Instructions for the task:
Everything from the line that contains "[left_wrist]" to the end of the records below, both lines included, should be transcribed exactly and returned alone.

··· Input for this task ···

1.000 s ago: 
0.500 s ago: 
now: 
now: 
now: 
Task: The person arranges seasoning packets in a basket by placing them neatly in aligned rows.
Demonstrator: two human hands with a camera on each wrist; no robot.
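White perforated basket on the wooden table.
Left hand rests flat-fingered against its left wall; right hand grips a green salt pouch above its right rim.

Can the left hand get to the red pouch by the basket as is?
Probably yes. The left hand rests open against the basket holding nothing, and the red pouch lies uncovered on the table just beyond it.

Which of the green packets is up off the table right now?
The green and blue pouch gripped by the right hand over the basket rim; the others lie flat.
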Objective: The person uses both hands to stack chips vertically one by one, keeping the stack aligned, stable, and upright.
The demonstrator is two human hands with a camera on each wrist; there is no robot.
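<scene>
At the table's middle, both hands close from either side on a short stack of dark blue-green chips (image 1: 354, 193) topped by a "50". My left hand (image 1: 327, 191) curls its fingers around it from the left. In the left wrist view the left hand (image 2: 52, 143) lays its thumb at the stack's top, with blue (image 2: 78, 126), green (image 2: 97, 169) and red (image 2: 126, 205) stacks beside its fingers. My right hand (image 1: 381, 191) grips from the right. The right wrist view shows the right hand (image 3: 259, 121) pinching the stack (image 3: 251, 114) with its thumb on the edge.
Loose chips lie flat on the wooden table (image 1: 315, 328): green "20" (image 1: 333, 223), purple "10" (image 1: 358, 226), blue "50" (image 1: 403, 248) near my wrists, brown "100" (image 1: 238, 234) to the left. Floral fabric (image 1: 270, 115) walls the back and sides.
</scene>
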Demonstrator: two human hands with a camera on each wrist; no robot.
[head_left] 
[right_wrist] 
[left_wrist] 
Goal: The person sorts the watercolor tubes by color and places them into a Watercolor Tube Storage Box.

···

Reply to the task:
[left_wrist] 
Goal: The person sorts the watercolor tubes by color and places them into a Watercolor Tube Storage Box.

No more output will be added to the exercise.